News, Reviews & Commentary on Gay and Bisexual Men in Entertainment and the Media

Gay Novels Range From Rome to Minnesota to Boston

In Brendan Wolf (St. Martin's Press), Brian Malloy, author of the novel The Year of Ice, has delivered on the promise of his first book with a complicated, heartfelt follow-up about a man who has created a new name for himself (along with several personas), leaving the reader asking, "Who is the real Brendan Wolf?"

As a child, the 35-year-old Wolf loved the book Into the Wild, the saga of a young man who leaves human society and lives alone (and finally dies) in the Alaskan wilderness. Just as the hero of Into the Wild changed his name to Alexander Supertramp, Malloy's protagonist is inspired to give himself the name Brendan Wolf: Brendan, from an Irish explorer; Wolf, from the famous Jack London novel The Call of the Wild. London's novel is, of course, the definitive "boy book" of the American wilderness.

But Brendan soon finds taking a new name comes with complications. To whom does he reveal his true self? And who is he truly?

Brendan's incarcerated brother, Ian, and Cynthia, Ian's live-wire, mixed-race wife, mastermind a scam to steal the proceeds from a right-to-life fundraiser. They want Brendan to drive the getaway truck, promising enough cash for all of them to flee to Mexico and make a fresh start. At the same time, Brendan unwittingly becomes the caretaker for Marv, an older gay man, while simultaneously falling in love with an unassuming, socially aware gay man named Sean. Brendan's new lover knows him only as Pierre and has no inkling about the truth of Brendan's life.

Malloy's gift is such that we care about the fate of this outsider as he makes bad decisions and struggles to do the right thing despite being surrounded by bad elements steering him toward a life in jail.

The book also provides moments of lyricism, as in the scene when Brendan and Sean go camping near a Minnesota lake: "What amazes him most is the silence. It washes away the ugliness, the bitterness, the world-weary cynicism. It makes him sane … this kind of sane is the crystal clarity that enables him to spend hours watching the soft ripples of the water as the breeze skims the lake. This is the sanity that savors the lonely call of the loon, the sight of the otter, his eyes aglow at the end of the day."

In fact, it is this unique setting that makes this book special. I can't recall recently reading a novel set in Minnesota; the people portrayed are not toned Chelsea gym bunnies or shallow Los Angeles actor-wannabes. These are typical Middle Americans of all sorts: kind people who don't know they are kind, Christian fanatics who aren't very Christian, old people, plain people, people floating in and out of jail, villains and good guys.
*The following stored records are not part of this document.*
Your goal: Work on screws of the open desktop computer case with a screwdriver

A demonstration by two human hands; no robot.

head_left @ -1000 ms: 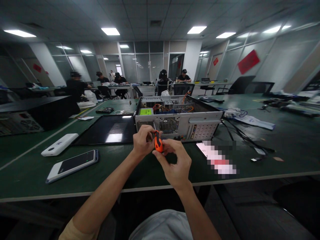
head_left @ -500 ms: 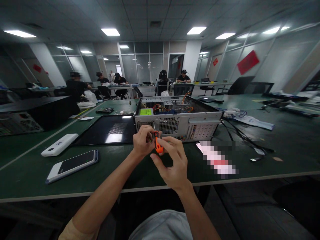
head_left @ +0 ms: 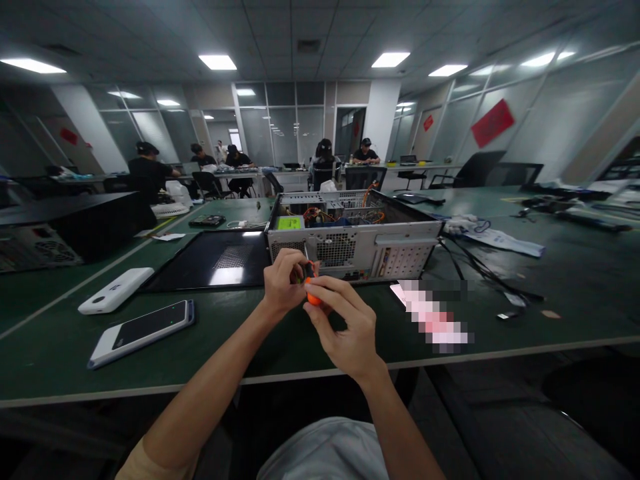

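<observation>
An orange-and-black screwdriver (head_left: 313, 297) is held in front of the computer case (head_left: 405, 257), its thin metal shaft pointing up and away toward the case's rear panel. My left hand (head_left: 284, 283) is closed around the front part of the handle near the shaft. Thumb and fingers of my right hand (head_left: 347, 327) pinch the orange handle end. The case lies on its side with its top open, showing wires and a part with a green label (head_left: 289, 223). Whether the screwdriver tip touches the panel, I cannot tell.
On the green table (head_left: 230, 347) are a black side panel (head_left: 200, 263), a white power bank (head_left: 116, 291), a white device with dark screen (head_left: 145, 330), a blurred-out pink item (head_left: 430, 317), black cables (head_left: 477, 270) and gloves (head_left: 465, 225). Another case (head_left: 65, 223) stands left. Several people sit behind.
My right hand's thumb and fingers have closed on the orange handle end, where they were spread before. The view has shifted slightly; the case and other items have not moved.
</observation>
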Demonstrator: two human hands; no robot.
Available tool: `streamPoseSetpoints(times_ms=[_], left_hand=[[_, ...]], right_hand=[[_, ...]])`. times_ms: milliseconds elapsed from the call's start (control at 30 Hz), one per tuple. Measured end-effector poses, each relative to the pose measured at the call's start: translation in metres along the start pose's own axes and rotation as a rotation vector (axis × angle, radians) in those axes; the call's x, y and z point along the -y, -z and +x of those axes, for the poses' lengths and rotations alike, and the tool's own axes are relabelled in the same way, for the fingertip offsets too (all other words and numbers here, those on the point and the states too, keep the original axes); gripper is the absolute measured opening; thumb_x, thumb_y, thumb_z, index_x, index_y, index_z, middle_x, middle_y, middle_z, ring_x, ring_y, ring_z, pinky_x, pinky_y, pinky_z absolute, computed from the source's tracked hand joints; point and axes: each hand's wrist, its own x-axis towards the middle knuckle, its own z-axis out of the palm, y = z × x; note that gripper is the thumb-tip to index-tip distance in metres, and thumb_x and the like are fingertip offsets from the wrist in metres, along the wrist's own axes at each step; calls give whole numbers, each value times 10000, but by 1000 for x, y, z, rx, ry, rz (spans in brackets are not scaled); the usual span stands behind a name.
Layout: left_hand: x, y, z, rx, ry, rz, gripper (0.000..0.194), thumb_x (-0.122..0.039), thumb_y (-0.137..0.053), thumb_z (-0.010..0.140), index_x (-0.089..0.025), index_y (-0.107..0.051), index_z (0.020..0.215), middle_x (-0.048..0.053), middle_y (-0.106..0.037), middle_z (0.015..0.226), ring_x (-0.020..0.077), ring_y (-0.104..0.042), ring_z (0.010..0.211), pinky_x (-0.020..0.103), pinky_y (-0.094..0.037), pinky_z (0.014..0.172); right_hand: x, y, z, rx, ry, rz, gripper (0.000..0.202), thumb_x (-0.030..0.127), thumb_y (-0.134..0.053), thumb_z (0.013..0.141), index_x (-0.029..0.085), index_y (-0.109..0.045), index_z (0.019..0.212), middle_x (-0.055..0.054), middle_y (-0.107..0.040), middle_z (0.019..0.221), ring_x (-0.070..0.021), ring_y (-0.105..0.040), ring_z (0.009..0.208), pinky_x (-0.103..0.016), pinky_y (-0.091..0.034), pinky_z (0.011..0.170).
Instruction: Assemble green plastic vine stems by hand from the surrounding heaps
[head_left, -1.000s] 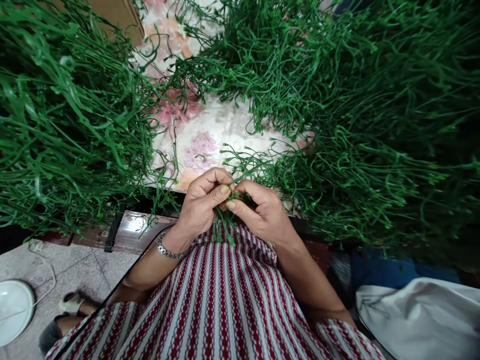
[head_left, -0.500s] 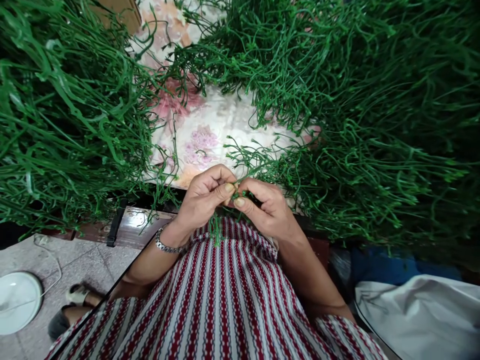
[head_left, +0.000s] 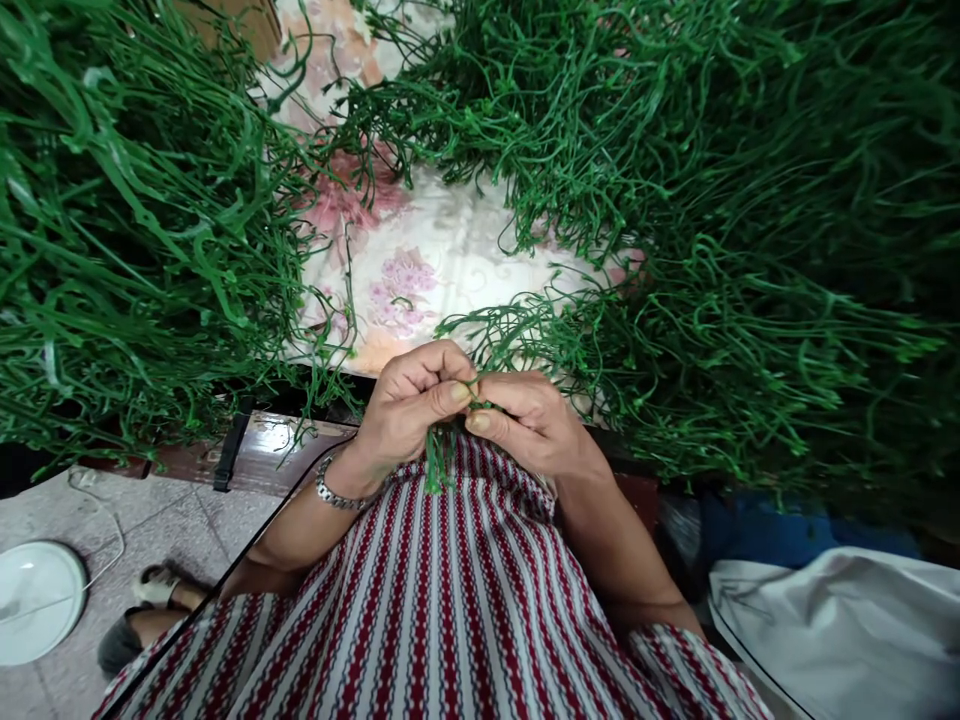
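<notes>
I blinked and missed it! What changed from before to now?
The right hand brought its thumb and forefinger closer together. Some stem tips beyond it dipped nearer. It and the left hand still hold green stems. The big left pile stayed put.

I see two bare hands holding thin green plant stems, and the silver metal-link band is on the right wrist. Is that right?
Not quite: the silver metal-link band is on the left wrist, as the head view shows. The left hand and right hand do hold thin green plant stems.
</notes>
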Motion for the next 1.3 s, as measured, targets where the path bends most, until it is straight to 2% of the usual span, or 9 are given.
streamPoseSetpoints(times_ms=[167, 267, 333, 467, 600, 700, 833, 933, 1300], left_hand=[[-8, -2, 2, 38, 111, -232, 251, -366, -658, 687, -177, -497, 654, -63, -314, 478, 31, -199, 363, 182, -164, 332], [-17, 0, 10, -42, 59, -320, 277, -346, -681, 661, -196, -452, 618, -89, -213, 444, 24, -143, 334, 187, -171, 324], [-19, 1, 15, -107, -7, -357, 258, -316, -680, 673, -195, -456, 630, -94, -207, 448, 19, -129, 335, 185, -173, 333], [-14, 1, 20, -114, -112, -273, 180, -290, -650, 722, -175, -513, 702, -45, -433, 537, 46, -362, 414, 189, -301, 401], [-11, -1, 30, -94, -108, -264, 128, -231, -653, 713, -153, -551, 714, 11, -558, 726, 105, -540, 660, 252, -451, 647], [-14, -7, 43, -109, -98, -332, 103, -194, -664, 692, -150, -571, 695, 10, -563, 764, 104, -543, 716, 240, -446, 706], [-16, -17, 60, -141, -82, -373, 109, -155, -707, 626, -152, -601, 652, -2, -568, 735, 86, -531, 687, 199, -427, 657], [-16, -20, 67, -149, -116, -362, 108, -132, -721, 593, -146, -620, 628, -3, -571, 714, 94, -543, 715, 199, -430, 692], [-14, -16, 64, -212, -57, -401, 98, -153, -637, 709, -155, -540, 689, -8, -584, 618, 75, -522, 570, 180, -400, 577]], right_hand=[[-6, -1, 1, 4, 62, 350, 274, 301, -477, 869, 177, -442, 627, 49, -375, 562, -53, -351, 490, -199, -303, 490], [-6, -9, -2, -14, 143, 561, 286, 359, -471, 864, 184, -469, 637, 30, -465, 576, -73, -442, 524, -219, -383, 533], [-4, -11, -3, -11, 153, 574, 285, 370, -465, 864, 186, -481, 648, 13, -505, 592, -86, -476, 545, -241, -414, 558], [2, -3, -4, -142, 98, 362, 172, 274, -462, 875, 167, -532, 759, -31, -571, 716, -108, -540, 657, -256, -434, 607], [5, 10, -1, -342, -62, 110, 122, 218, -444, 888, 171, -556, 894, 9, -554, 694, -68, -500, 558, -207, -397, 554], [6, 15, 10, -379, -150, -83, 139, 265, -465, 880, 174, -566, 907, 28, -526, 667, -59, -447, 536, -198, -367, 551], [6, 17, 28, -370, -197, -269, 167, 335, -550, 815, 171, -526, 824, 43, -464, 634, -68, -377, 543, -198, -328, 536], [3, 19, 35, -367, -206, -371, 183, 295, -575, 774, 177, -452, 708, 55, -400, 600, -68, -317, 531, -199, -285, 513], [-7, 21, 29, -371, -115, -426, 197, 256, -497, 843, 180, -405, 686, 36, -396, 614, -87, -366, 567, -213, -298, 561]])
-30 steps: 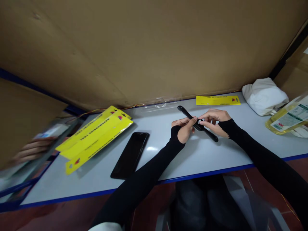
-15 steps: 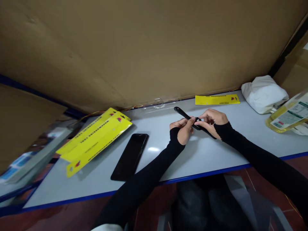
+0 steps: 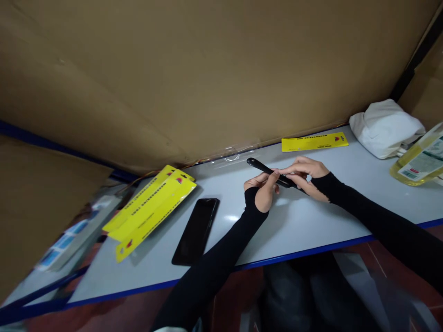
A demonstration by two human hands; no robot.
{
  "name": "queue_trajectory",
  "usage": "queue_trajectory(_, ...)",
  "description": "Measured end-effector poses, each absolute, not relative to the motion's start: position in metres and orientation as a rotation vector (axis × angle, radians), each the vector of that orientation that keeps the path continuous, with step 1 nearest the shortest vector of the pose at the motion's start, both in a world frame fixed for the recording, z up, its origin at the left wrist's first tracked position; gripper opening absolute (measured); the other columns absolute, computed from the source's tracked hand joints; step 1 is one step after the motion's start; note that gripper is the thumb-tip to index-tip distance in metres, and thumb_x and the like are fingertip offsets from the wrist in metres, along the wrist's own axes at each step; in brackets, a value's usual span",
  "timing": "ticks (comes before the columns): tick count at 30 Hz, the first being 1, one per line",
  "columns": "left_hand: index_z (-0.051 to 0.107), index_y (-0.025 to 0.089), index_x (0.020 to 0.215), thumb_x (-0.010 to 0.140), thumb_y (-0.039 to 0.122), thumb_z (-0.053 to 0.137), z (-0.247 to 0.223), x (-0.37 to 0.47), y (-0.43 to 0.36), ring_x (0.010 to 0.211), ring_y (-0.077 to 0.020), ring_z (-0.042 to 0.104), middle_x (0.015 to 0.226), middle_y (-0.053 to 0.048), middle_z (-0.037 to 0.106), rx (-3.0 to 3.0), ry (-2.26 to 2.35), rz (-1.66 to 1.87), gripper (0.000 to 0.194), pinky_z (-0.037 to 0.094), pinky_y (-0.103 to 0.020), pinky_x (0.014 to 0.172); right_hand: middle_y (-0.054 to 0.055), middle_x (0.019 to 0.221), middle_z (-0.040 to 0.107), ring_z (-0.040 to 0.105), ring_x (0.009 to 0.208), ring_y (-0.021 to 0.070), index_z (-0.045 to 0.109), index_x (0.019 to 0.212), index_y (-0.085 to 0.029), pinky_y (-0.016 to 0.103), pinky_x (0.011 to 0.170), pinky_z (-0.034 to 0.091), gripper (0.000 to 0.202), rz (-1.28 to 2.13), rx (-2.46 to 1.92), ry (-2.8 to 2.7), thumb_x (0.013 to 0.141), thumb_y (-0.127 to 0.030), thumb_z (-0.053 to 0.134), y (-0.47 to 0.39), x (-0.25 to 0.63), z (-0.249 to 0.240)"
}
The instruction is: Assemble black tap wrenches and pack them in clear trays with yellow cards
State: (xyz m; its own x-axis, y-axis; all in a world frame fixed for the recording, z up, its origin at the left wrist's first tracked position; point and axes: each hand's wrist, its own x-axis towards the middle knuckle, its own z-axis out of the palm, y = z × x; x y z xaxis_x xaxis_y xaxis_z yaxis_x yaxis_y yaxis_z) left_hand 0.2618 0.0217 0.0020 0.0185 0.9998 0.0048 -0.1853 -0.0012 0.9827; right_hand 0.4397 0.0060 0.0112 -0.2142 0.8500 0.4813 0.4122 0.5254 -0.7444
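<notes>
A black spokeshave (image 3: 259,163) is held slantwise just above the table, one rounded handle pointing up and left. My left hand (image 3: 263,190) is closed round its middle, the thumb pressed on top. From the other side, my right hand (image 3: 308,173) has thumb and fingertips at the tool's central body, close to the left thumb. The second handle runs under my right palm and is partly covered. Whether the right fingers pinch a small part there is hidden.
Several yellow printed cards (image 3: 152,207) lie overlapped at the left, near a black phone (image 3: 195,231). Behind my hands are clear plastic packaging (image 3: 230,157) and another yellow card (image 3: 314,142). A white cloth bundle (image 3: 384,127) and a bottle of yellow liquid (image 3: 415,163) stand at the right.
My right fingers have stretched further over the spokeshave's middle, toward the left thumb. The tool has tilted slightly flatter. The whole view has shifted a little.
</notes>
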Motion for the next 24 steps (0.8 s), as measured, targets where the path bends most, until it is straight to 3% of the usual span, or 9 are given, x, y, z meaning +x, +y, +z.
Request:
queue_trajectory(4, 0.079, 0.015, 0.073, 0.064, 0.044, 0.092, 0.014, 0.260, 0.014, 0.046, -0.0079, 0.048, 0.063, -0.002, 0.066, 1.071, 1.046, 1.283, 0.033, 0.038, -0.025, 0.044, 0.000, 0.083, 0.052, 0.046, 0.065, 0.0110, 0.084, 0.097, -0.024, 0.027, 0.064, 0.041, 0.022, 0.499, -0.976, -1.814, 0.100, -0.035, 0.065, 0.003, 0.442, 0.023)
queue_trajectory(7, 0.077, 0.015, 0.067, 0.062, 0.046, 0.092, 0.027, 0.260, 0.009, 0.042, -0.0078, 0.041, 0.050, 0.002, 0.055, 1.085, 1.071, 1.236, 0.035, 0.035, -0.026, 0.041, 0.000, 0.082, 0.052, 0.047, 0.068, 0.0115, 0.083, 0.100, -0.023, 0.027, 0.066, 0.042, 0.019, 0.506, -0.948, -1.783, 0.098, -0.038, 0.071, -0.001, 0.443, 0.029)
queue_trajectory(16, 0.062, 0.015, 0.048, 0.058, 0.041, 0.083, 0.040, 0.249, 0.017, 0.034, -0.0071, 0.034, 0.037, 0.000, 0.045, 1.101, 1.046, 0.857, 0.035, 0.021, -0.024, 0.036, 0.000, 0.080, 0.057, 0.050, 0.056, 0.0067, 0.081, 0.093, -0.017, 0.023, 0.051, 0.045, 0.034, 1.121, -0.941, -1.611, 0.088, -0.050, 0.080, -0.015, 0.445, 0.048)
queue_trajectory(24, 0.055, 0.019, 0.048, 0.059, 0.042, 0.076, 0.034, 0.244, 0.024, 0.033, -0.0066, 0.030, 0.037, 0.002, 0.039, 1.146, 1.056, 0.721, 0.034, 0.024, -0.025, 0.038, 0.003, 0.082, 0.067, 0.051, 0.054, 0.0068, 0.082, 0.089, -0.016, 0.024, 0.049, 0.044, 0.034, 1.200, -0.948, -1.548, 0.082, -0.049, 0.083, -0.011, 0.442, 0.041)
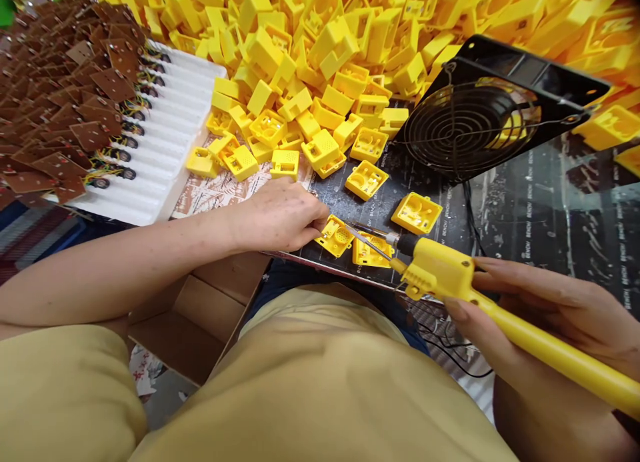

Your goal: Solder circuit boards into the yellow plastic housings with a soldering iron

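My right hand (545, 315) is closed around a yellow soldering tool (445, 269), whose metal tip points left over two open yellow housings. One housing (336, 237) lies on the black bench mat beside my left hand (287, 212), whose fingers are bent together at its left edge. The other housing (373, 250) sits just right of it, partly behind the tool's tip. Two further open housings, one upper (367, 180) and one to the right (417, 213), rest on the mat, hollow side up.
A large heap of yellow housings (330, 49) fills the back. A black fan (465, 122) stands at the right. Brown circuit boards (65, 89) with wires lie piled on a white ribbed foam tray (175, 115) at the left. A cardboard box (195, 315) is below the bench.
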Demonstrator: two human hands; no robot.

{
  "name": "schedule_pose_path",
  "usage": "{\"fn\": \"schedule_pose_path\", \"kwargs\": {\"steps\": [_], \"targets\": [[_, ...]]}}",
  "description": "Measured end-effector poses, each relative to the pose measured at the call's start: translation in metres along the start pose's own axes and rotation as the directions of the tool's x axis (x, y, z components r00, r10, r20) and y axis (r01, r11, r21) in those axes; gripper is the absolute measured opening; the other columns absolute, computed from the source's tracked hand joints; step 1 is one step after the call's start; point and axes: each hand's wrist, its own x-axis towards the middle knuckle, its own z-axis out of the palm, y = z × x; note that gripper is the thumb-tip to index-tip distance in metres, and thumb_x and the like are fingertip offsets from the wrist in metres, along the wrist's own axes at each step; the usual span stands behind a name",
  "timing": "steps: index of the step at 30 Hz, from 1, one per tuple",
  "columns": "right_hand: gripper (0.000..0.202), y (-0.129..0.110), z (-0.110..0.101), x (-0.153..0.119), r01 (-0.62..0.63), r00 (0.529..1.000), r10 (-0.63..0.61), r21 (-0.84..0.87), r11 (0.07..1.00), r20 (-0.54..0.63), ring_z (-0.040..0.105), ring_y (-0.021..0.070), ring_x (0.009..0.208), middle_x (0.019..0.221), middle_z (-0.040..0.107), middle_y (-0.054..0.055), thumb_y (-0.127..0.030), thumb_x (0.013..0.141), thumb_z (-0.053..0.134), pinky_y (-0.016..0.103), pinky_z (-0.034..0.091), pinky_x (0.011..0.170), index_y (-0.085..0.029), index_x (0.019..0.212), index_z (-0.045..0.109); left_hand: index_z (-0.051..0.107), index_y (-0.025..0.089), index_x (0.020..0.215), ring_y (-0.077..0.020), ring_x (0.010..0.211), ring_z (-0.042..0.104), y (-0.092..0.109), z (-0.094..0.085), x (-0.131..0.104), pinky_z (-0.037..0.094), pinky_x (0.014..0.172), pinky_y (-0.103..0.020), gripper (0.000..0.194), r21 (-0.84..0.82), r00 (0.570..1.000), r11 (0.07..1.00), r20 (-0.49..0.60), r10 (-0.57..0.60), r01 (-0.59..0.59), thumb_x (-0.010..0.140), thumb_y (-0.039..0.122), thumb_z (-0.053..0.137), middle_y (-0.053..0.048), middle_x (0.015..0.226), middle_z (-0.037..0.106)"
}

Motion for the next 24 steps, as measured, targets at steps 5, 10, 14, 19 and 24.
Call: {"fn": "schedule_pose_path", "kwargs": {"steps": [5, 10, 14, 19, 24], "targets": [[0.026, -0.008, 0.008, -0.005, -0.116, 0.984, 0.131, 0.123, 0.986, -0.120, 0.067, 0.0198, 0.072, 0.090, 0.069, 0.000, -0.014, 0.075, 0.075, 0.032, 0.059, 0.058, -0.029, 0.095, 0.066, 0.075, 0.024, 0.082, -0.0186, 0.080, 0.066, -0.003, 0.002, -0.008, 0.043, 0.076, -0.030, 0.015, -0.078, 0.997, 0.997, -0.078, 0.022, -0.028, 0.084, 0.025, 0.061, -0.002, 0.079, 0.074], [0.022, 0.002, 0.004, -0.005, -0.042, 0.999, 0.041, 0.151, 0.988, 0.014, 0.066, 0.0181, 0.074, 0.084, 0.065, 0.000, -0.011, 0.077, 0.071, 0.031, 0.058, 0.059, -0.027, 0.087, 0.060, 0.075, 0.020, 0.082, -0.0145, 0.075, 0.066, -0.011, 0.012, -0.008, 0.045, 0.073, -0.025, 0.009, -0.331, 0.953, 0.944, -0.282, -0.115, 0.016, 0.082, 0.024, 0.068, -0.001, 0.078, 0.074], [0.019, -0.006, 0.006, -0.005, -0.044, 0.999, 0.044, 0.083, 0.996, 0.009, 0.064, 0.0183, 0.072, 0.084, 0.066, 0.001, -0.017, 0.079, 0.073, 0.030, 0.055, 0.056, -0.027, 0.087, 0.060, 0.073, 0.015, 0.080, -0.0100, 0.063, 0.063, -0.011, 0.018, 0.000, 0.043, 0.063, -0.020, 0.006, -0.446, 0.945, 0.894, -0.271, -0.181, 0.043, 0.079, 0.020, 0.071, 0.001, 0.071, 0.073], [0.017, -0.027, 0.009, -0.005, -0.177, 0.984, 0.175, -0.043, 0.983, -0.039, 0.065, 0.0194, 0.078, 0.091, 0.067, 0.003, -0.022, 0.080, 0.075, 0.031, 0.056, 0.064, -0.024, 0.080, 0.058, 0.075, 0.019, 0.088, -0.0116, 0.075, 0.068, -0.008, 0.012, 0.003, 0.046, 0.069, -0.021, 0.015, -0.344, 0.983, 0.939, -0.176, -0.057, -0.007, 0.084, 0.015, 0.061, 0.001, 0.083, 0.076], [0.015, -0.003, 0.002, 0.003, 0.221, 0.947, -0.195, -0.076, 0.972, 0.256, 0.065, 0.0123, 0.063, 0.084, 0.067, 0.003, -0.014, 0.084, 0.068, 0.021, 0.052, 0.049, -0.021, 0.091, 0.057, 0.075, 0.020, 0.090, -0.0155, 0.080, 0.068, -0.003, 0.010, 0.005, 0.046, 0.070, -0.024, 0.018, -0.204, 0.986, 0.978, -0.151, -0.072, 0.040, 0.084, 0.018, 0.057, -0.001, 0.083, 0.075]]}}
There is strange beauty in this book, too. Malloy has a talent for creating fascinating stories that seem cinematic in their purity and focus. And in his word-painted portrait of Middle America, we witness some of the forces currently making life for gay people so difficult. This isn't to say Brendan Wolf is a pessimistic book — though its unexpected ending is sad — but it is honest and affecting.